DIRECTIONS FOR THIS TASK: Write out again, exactly, the lines below starting at the one with "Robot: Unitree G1" and ending at the one with "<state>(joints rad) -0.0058".

PROVIDED MATERIAL:
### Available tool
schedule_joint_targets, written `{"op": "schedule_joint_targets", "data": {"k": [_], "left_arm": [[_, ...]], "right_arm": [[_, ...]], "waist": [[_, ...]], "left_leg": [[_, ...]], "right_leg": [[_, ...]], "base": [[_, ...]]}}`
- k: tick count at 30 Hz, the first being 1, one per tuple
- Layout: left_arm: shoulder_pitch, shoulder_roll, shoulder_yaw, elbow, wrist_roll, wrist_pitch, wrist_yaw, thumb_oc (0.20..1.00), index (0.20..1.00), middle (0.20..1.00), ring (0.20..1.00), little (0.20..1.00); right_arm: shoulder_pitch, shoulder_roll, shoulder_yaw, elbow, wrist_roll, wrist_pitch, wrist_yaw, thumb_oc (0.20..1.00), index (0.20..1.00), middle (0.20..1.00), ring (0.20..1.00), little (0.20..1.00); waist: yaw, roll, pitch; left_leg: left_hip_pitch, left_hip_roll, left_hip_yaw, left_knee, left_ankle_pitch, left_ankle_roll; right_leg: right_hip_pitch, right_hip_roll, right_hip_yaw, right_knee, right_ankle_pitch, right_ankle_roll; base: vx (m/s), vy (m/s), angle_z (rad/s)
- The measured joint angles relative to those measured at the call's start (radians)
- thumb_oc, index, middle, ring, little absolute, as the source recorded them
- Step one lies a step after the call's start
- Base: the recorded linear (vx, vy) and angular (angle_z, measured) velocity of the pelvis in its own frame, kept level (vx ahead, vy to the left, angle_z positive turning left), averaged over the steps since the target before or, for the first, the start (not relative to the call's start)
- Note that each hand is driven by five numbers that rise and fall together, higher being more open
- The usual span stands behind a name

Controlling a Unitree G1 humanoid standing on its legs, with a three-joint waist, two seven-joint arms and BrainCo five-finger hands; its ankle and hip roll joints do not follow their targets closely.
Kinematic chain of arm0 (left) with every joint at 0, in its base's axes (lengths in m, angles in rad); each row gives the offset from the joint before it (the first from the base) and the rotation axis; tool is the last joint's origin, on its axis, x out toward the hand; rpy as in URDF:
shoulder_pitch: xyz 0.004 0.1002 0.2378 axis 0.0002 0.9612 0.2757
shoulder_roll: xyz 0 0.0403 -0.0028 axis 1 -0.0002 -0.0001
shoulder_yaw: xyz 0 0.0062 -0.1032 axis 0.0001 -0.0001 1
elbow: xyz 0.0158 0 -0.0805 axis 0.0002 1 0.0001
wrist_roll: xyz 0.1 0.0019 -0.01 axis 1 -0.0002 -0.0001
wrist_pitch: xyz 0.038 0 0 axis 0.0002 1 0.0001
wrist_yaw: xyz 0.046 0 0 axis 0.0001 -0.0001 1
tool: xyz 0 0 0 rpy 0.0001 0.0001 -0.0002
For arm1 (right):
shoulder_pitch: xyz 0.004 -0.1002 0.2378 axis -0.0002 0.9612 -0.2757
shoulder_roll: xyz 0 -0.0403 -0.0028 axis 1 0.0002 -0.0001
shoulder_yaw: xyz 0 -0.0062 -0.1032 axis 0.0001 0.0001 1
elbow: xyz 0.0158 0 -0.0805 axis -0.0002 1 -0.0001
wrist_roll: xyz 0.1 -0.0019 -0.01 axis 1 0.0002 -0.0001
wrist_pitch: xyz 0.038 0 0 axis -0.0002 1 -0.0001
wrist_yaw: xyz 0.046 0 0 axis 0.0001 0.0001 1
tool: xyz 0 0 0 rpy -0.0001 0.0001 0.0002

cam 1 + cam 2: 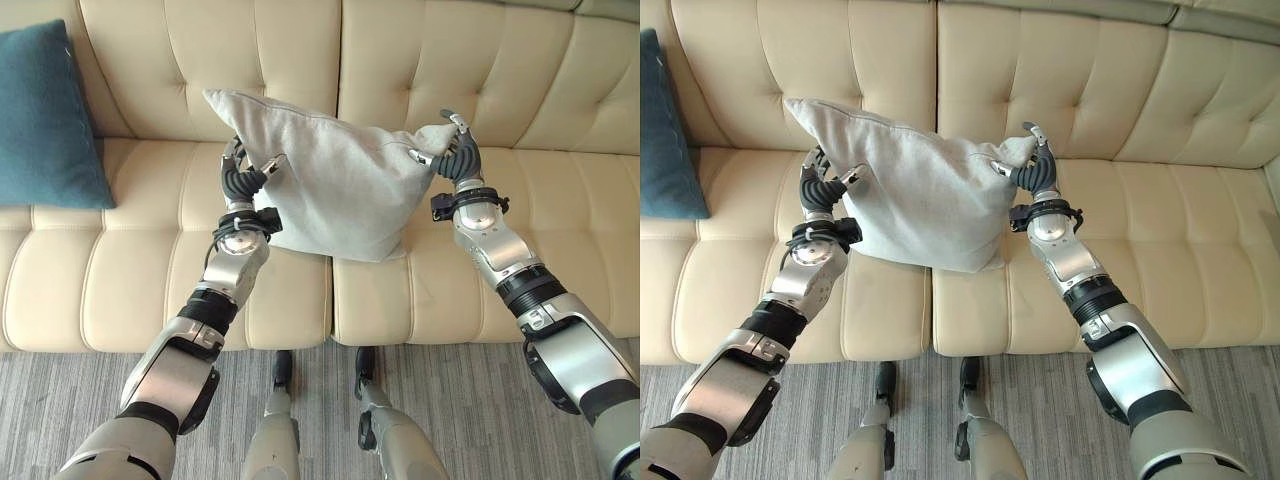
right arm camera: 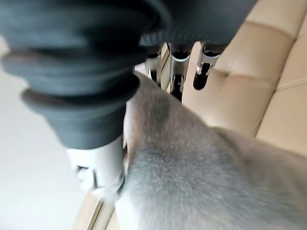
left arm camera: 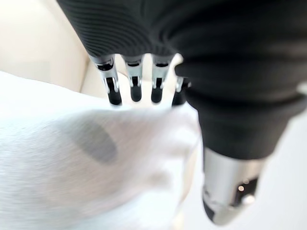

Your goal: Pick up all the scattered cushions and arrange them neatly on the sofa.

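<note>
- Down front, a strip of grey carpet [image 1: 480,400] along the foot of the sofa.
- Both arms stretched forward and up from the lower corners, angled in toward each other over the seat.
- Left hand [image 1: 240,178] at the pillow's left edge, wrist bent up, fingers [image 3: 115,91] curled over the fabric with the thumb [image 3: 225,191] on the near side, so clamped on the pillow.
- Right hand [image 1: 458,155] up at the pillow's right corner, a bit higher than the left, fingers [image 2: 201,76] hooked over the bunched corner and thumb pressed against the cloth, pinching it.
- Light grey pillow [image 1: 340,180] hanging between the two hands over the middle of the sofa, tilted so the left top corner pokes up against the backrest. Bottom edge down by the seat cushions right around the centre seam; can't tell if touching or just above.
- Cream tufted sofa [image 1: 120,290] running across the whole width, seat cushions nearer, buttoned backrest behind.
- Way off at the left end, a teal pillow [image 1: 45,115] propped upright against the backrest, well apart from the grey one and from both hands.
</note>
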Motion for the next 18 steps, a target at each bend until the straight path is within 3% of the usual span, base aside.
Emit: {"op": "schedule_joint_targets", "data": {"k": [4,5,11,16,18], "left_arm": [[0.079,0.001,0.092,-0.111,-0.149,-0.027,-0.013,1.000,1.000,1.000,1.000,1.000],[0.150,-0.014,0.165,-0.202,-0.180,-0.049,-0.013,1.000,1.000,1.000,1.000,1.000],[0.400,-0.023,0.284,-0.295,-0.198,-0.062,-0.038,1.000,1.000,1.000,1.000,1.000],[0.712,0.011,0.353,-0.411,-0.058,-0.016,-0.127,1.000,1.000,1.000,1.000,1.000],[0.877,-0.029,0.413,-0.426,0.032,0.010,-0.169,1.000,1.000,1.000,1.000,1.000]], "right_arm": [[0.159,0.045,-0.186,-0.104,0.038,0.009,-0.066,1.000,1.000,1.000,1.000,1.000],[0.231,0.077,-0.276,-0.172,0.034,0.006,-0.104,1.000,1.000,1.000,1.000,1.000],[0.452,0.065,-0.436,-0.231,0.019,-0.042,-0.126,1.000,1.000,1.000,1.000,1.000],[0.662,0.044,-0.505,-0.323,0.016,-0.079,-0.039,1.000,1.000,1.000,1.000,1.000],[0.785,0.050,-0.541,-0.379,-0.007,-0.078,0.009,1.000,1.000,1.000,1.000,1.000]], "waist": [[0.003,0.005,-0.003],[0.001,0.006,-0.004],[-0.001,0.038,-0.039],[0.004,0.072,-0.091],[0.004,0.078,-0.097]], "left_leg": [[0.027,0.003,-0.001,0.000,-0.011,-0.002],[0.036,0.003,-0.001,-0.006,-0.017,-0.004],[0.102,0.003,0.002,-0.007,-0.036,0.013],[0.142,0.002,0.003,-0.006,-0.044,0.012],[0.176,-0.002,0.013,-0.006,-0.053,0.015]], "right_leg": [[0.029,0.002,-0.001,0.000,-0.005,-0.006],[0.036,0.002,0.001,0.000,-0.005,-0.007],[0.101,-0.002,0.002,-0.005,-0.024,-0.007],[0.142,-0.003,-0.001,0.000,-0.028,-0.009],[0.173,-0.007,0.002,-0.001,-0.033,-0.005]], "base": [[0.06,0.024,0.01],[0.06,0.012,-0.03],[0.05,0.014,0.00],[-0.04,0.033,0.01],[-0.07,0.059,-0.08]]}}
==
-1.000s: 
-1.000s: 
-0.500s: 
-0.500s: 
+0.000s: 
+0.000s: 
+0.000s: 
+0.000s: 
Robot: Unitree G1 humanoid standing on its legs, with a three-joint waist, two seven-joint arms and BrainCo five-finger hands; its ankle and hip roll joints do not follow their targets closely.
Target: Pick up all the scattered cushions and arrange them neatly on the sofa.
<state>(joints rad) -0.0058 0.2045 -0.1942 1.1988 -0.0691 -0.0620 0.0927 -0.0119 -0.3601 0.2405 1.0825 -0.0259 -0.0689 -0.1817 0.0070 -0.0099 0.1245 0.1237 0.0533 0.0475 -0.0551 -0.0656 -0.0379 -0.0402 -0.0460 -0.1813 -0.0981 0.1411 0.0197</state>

ANSWER BOX:
Robot: Unitree G1 humanoid standing on its legs, with a three-joint waist, two seven-joint arms and BrainCo five-finger hands; its ankle and hip roll joints do not follow their targets closely.
Target: Pick up all the scattered cushions and arrange them neatly on the sofa.
<state>(joints rad) -0.0058 0.2045 -0.1942 1.1988 -0.0691 -0.0620 0.0927 -0.0119 -0.3601 0.2405 1.0825 -0.0259 -0.0689 -0.1817 0.0070 -0.0099 0.1245 0.1237 0.0533 0.0475 -0.0551 -0.0656 -0.0379 -0.0402 -0.0460 -0.1813 -0.0981 0.1411 0.0197</state>

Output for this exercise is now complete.